**WORK INSTRUCTIONS**. Copy out the data that follows exactly, leaving out no line.

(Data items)
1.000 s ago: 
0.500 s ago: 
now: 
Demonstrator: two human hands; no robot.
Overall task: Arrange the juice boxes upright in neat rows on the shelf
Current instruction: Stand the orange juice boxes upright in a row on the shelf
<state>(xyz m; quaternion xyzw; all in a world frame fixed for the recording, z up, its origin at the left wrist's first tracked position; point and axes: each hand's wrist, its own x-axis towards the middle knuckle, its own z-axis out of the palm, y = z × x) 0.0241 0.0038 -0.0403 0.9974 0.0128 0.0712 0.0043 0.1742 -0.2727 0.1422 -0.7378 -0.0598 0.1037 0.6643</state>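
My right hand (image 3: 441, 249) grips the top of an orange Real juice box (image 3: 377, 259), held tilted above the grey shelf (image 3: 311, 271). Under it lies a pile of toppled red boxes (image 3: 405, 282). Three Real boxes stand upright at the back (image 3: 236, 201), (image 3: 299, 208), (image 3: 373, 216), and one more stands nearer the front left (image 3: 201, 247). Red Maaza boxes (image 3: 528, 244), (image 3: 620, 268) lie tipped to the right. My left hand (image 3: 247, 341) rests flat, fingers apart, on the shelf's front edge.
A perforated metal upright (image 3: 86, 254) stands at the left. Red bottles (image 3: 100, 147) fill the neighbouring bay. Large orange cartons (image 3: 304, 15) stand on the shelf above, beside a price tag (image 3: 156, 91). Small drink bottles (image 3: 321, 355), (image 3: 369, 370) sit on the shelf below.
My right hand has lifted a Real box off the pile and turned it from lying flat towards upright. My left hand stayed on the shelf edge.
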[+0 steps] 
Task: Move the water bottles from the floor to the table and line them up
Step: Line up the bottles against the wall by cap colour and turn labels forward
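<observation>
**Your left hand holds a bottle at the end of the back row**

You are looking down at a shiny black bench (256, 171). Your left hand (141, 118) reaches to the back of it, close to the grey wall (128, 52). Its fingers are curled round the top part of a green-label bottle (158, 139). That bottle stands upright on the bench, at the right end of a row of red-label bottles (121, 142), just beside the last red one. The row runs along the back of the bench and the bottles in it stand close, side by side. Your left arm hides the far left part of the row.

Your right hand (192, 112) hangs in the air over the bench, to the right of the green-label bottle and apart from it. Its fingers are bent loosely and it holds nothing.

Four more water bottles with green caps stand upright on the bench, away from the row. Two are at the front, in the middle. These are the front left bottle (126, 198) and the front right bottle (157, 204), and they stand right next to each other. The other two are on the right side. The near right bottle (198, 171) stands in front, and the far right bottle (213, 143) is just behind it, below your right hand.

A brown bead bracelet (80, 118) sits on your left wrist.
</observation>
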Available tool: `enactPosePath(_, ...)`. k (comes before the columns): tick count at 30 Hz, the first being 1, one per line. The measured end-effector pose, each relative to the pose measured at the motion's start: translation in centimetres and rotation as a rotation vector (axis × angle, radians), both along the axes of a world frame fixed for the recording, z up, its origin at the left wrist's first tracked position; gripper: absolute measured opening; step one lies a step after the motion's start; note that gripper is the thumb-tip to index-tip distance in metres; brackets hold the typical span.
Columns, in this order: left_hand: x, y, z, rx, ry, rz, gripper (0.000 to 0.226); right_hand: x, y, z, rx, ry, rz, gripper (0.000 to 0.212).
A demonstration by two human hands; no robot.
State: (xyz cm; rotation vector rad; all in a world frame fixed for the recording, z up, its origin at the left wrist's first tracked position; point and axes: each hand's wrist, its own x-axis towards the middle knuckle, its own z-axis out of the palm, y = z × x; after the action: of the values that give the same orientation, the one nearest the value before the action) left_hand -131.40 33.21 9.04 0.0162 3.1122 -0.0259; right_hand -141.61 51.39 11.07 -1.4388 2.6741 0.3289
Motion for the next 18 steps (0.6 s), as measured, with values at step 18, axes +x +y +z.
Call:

**EXERCISE OUTPUT**.
1.000 s ago: 
0.500 s ago: 
now: 
Demonstrator: two human hands; no robot.
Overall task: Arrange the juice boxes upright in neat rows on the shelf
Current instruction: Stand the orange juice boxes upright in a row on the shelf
<state>(xyz m; quaternion xyzw; all in a world frame fixed for the recording, z up, its origin at the left wrist's first tracked position; point and axes: each hand's wrist, its own x-axis towards the middle knuckle, its own z-axis out of the palm, y = z × x) 0.0241 0.0038 -0.0403 0.9974 0.0128 0.0712 0.0043 0.1742 -0.2727 0.1422 -0.7378 -0.0598 0.1037 0.6643</state>
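My right hand (image 3: 441, 249) grips the top of an orange Real juice box (image 3: 377, 259), held tilted above the grey shelf (image 3: 311, 271). Under it lies a pile of toppled red boxes (image 3: 405, 282). Three Real boxes stand upright at the back (image 3: 236, 201), (image 3: 299, 208), (image 3: 373, 216), and one more stands nearer the front left (image 3: 201, 247). Red Maaza boxes (image 3: 528, 244), (image 3: 620, 268) lie tipped to the right. My left hand (image 3: 247, 341) rests flat, fingers apart, on the shelf's front edge.
A perforated metal upright (image 3: 86, 254) stands at the left. Red bottles (image 3: 100, 147) fill the neighbouring bay. Large orange cartons (image 3: 304, 15) stand on the shelf above, beside a price tag (image 3: 156, 91). Small drink bottles (image 3: 321, 355), (image 3: 369, 370) sit on the shelf below.
My right hand has lifted a Real box off the pile and turned it from lying flat towards upright. My left hand stayed on the shelf edge.
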[+0 steps] 
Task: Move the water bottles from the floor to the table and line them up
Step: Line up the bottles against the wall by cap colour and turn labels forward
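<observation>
**Your left hand holds a bottle at the end of the back row**

You are looking down at a shiny black bench (256, 171). Your left hand (141, 118) reaches to the back of it, close to the grey wall (128, 52). Its fingers are curled round the top part of a green-label bottle (158, 139). That bottle stands upright on the bench, at the right end of a row of red-label bottles (121, 142), just beside the last red one. The row runs along the back of the bench and the bottles in it stand close, side by side. Your left arm hides the far left part of the row.

Your right hand (192, 112) hangs in the air over the bench, to the right of the green-label bottle and apart from it. Its fingers are bent loosely and it holds nothing.

Four more water bottles with green caps stand upright on the bench, away from the row. Two are at the front, in the middle. These are the front left bottle (126, 198) and the front right bottle (157, 204), and they stand right next to each other. The other two are on the right side. The near right bottle (198, 171) stands in front, and the far right bottle (213, 143) is just behind it, below your right hand.

A brown bead bracelet (80, 118) sits on your left wrist.
</observation>
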Available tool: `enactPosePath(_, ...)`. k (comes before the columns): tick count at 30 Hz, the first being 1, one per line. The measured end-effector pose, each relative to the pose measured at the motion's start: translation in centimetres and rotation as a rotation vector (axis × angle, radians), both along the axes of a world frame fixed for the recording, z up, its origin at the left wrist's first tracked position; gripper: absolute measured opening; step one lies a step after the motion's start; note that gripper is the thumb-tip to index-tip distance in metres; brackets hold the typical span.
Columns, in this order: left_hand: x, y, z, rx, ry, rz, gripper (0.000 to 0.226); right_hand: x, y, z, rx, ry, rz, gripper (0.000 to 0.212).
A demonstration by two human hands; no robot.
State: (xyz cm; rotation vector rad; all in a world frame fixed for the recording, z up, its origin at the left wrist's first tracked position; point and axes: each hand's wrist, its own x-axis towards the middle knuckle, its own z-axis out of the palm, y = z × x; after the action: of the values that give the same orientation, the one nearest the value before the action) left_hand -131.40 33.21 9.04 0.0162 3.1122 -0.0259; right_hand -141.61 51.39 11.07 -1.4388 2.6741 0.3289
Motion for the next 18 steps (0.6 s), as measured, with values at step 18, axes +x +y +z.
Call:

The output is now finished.